In Matt’s view, there’s no way to work in wildlife film without a deep love of animals and habitat, so there’s no way to be a wildlife film maker without also being a conservationist.
When Magellan first encircled the Earth it was seen to be boundless, infinite. “Wildlife film makers are also explorers, but we are principally explorers of planetary diminishment,” Matt comments, adding, “From the Antarctic to the Amazon and Alaska, my colleagues and I have collectively seen more of the planet than anyone else, ever. Our global travel reveals structural problems that replicate across the continents: rapacious exploitation driven by known individuals or corporations, the application of inappropriate technologies or cultural norms that leads to the entrenchment of global poverty.
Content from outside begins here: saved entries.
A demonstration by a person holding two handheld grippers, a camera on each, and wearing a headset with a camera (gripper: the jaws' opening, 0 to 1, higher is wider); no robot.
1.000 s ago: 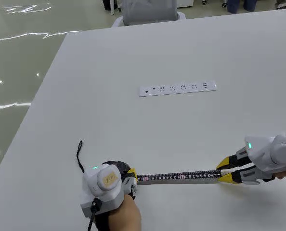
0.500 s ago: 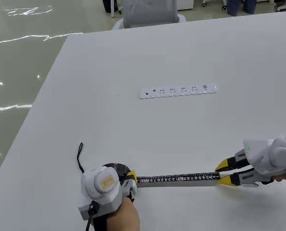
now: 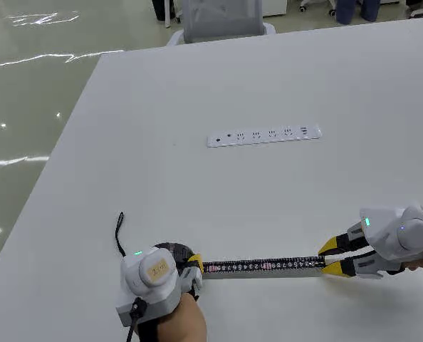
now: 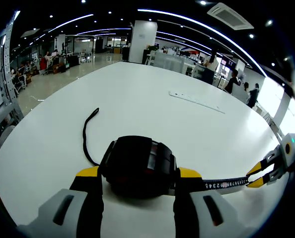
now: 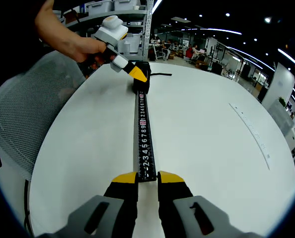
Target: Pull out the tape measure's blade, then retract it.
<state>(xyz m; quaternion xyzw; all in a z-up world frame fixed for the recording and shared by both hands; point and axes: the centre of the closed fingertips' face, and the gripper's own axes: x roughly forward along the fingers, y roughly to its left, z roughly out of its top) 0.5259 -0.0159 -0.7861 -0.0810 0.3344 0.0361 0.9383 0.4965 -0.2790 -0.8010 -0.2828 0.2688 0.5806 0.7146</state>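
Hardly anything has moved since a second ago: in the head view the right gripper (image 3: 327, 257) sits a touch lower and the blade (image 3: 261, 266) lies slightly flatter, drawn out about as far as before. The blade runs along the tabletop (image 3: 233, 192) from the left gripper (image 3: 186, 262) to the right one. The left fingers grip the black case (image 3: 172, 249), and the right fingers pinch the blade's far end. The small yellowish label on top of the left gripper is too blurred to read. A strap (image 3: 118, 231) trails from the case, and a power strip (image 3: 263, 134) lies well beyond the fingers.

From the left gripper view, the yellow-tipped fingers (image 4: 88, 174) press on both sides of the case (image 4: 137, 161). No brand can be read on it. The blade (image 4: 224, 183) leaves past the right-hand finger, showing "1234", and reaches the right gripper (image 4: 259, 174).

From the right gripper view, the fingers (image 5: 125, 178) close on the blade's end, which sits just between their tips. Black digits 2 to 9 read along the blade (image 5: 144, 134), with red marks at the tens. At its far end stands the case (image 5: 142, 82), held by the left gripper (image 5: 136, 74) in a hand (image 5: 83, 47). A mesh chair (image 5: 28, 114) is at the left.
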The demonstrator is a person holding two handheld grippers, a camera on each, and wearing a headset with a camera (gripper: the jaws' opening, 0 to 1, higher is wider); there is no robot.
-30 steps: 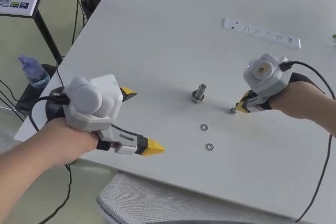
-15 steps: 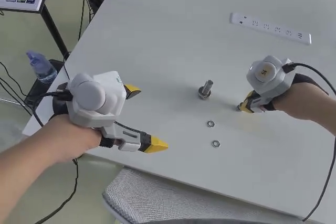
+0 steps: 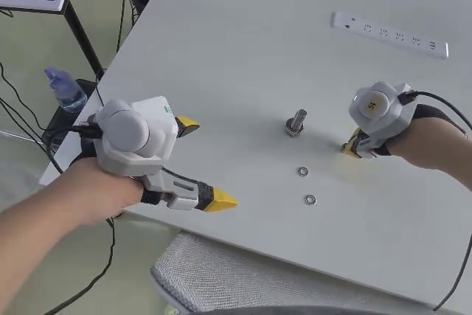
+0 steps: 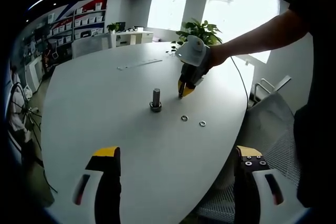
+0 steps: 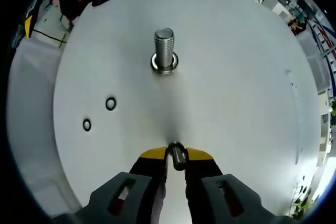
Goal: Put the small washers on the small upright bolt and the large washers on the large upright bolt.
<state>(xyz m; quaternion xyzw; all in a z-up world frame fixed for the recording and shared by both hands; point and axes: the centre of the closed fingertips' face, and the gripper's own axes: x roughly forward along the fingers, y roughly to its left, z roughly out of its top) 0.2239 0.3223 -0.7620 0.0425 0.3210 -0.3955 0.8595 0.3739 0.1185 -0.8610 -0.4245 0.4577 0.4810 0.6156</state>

“The collapse of biodiversity is occurring through the aggregation of millions of cuts, and this, combined with a generational loss of memory for healthy environments, creates a feedback loop that has direct and increasing effects on human health and wellbeing.
“I am a spokesperson for the natural world, and our planetary life-support system. I retain hope that an imaginative renaissance in wildlife film may help to effect a Copernican shift in the way that we see animals and our place in the world.”
Aldo Leopold in A Sand County Almanac says: “One of the penalties of an ecological education is that one lives alone in a world of wounds. Much of the damage inflicted on land is quite invisible to the layman. An ecologist must either harden his shell… or he must be the doctor who sees the marks of death in a community that believes itself well and does not want to be told otherwise.”